Seoul says North Korean nuclear attack would mean ‘end’ of regime

Seoul says North Korean nuclear attack would mean ‘end’ of regime

SEOUL, SOUTH KOREA — Seoul told North Korea Friday that using its nukes would mean the “end” of Kim Jong Un’s regime after Pyongyang threatened nuclear retaliation over growing US military deployments on the peninsula.

Relations between the two Koreas are at one of their lowest points ever, with the North ramping up weapons testing as Seoul and Washington boost military cooperation.

Pyongyang’s defence minister warned Thursday that this week’s port visit of a US nuclear-capable submarine to Busan — the first since 1981 — could meet the legal threshold for the North to use its nuclear weapons.

North Korea last year adopted a sweeping nuclear law, setting out an array of scenarios — some of which are vague — in which it could use its nukes, including pre-emptive nuclear strikes if threatened.

As Seoul and Washington have “made clear” before, “any nuclear attack on the alliance will face an immediate, overwhelming and decisive response”, Seoul’s defence ministry said in a statement Friday.

Were this to happen “the North Korean regime will face its end”, it added.

The US submarine’s port visit is only a “legitimate defensive response” to Pyongyang’s ongoing nuclear threats, it said.

That visit was agreed during South Korean President Yoon Suk Yeol’s trip to Washington in April when he and US President Joe Biden issued a similarly stern warning to Pyongyang about the terminal consequences of it using nuclear weapons.

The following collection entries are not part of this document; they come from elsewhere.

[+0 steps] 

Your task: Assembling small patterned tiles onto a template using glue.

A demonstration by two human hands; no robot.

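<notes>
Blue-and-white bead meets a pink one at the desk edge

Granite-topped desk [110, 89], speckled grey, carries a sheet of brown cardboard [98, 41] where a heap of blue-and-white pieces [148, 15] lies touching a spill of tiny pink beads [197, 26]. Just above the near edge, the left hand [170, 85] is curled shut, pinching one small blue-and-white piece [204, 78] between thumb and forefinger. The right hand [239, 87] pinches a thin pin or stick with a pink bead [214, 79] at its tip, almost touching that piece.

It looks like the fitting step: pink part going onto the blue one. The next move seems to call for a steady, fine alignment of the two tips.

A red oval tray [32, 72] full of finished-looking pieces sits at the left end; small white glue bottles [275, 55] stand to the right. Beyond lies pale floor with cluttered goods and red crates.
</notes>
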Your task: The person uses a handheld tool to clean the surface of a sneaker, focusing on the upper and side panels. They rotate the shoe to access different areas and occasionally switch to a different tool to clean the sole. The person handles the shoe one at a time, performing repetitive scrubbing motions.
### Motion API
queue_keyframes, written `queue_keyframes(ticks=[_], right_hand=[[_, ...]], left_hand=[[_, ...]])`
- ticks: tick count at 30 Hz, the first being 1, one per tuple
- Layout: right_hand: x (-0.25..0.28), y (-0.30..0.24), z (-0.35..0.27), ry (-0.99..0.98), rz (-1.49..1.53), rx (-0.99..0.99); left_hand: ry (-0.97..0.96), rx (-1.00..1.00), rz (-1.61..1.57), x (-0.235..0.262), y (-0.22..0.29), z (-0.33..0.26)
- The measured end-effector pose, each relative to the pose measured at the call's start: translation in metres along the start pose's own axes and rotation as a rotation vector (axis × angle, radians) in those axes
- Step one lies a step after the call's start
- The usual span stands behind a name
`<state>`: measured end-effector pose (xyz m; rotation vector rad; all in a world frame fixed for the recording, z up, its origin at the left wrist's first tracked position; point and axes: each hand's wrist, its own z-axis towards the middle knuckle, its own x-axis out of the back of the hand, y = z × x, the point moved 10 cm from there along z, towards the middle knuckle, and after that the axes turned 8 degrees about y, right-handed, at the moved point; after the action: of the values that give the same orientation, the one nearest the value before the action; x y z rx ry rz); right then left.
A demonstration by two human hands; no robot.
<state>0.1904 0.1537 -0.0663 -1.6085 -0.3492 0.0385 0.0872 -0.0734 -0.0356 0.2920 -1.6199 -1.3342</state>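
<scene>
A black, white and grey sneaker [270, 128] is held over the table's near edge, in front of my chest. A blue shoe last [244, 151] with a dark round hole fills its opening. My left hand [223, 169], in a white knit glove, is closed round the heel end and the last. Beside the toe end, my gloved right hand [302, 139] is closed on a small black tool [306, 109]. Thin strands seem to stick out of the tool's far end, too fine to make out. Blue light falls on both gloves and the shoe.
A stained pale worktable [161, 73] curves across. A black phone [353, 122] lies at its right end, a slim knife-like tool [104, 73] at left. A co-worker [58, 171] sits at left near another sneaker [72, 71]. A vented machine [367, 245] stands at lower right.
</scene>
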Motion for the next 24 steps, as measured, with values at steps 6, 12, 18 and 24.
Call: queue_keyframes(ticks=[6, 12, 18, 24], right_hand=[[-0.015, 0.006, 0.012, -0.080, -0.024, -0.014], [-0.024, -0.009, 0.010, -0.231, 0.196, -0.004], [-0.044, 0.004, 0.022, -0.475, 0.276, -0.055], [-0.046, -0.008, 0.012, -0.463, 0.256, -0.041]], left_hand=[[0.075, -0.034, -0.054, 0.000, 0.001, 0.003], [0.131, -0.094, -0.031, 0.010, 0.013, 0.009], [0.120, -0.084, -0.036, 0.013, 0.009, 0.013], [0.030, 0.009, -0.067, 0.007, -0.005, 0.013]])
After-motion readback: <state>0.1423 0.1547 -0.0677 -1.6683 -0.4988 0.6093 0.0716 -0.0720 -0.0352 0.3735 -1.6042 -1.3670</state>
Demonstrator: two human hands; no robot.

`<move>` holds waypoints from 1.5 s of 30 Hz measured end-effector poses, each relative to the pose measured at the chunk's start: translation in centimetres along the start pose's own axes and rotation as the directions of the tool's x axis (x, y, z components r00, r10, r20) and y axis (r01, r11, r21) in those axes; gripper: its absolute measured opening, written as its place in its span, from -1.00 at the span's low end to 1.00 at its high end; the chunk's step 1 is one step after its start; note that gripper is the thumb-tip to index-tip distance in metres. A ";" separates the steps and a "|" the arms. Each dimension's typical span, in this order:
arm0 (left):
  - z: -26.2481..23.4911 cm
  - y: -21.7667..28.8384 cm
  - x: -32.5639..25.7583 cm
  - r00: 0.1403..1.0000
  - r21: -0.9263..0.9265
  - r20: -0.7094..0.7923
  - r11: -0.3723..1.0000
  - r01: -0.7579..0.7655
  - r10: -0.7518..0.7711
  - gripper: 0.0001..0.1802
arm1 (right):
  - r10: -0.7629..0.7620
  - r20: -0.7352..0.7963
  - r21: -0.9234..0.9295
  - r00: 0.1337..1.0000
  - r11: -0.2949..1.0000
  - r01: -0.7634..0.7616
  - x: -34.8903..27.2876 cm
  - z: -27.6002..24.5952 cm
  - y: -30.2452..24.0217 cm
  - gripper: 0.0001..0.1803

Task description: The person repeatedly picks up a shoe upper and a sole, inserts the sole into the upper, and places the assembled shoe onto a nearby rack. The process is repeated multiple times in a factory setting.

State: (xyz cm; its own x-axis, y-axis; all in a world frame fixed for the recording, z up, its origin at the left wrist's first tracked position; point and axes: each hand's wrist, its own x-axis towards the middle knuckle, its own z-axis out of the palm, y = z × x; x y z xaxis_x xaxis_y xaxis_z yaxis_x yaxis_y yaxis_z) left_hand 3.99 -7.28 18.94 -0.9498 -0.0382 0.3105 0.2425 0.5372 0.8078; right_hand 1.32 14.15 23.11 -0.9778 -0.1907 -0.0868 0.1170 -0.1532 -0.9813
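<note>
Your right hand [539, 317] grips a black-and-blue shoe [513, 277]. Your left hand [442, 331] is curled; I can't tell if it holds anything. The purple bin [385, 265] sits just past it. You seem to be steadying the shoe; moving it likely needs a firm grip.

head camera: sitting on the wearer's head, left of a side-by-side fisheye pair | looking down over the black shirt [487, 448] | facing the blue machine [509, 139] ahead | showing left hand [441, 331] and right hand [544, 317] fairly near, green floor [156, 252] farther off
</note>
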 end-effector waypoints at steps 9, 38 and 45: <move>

South Korea’s statement comes as an American soldier, Travis King, is believed to be in North Korean custody after crossing the border during a tourist trip to the Joint Security Area in the Demilitarised Zone on Tuesday.

Pyongyang has a long history of detaining Americans and using them as bargaining chips in bilateral ties. It has not yet issued any comment on King.

Announcing his new nuclear law last year, Kim Jong Un said the country’s status as a nuclear power was now “irreversible”, effectively eliminating the possibility of denuclearisation talks.

The new nuclear law is ambiguous, and claims Pyongyang could use its nukes if “an attack by nuclear weapons or other weapons of mass destruction… is judged to draw near”.

Analysts have said this could be used to justify the North’s possible nuclear use even in the face of conventional attacks.

“North Korea is the only entity that has adopted the Nuclear Forces Policy Act, which includes illegal preemptive strikes,” Seoul’s defence ministry said Friday.

Pyongyang is also “repeating actual preemptive strike drills and nuclear strike threats against” the Seoul-Washington alliance, it added.

Washington and Seoul also held their first Nuclear Consultative Group meeting in Seoul Tuesday, to improve their joint response to any nuclear attack by the North.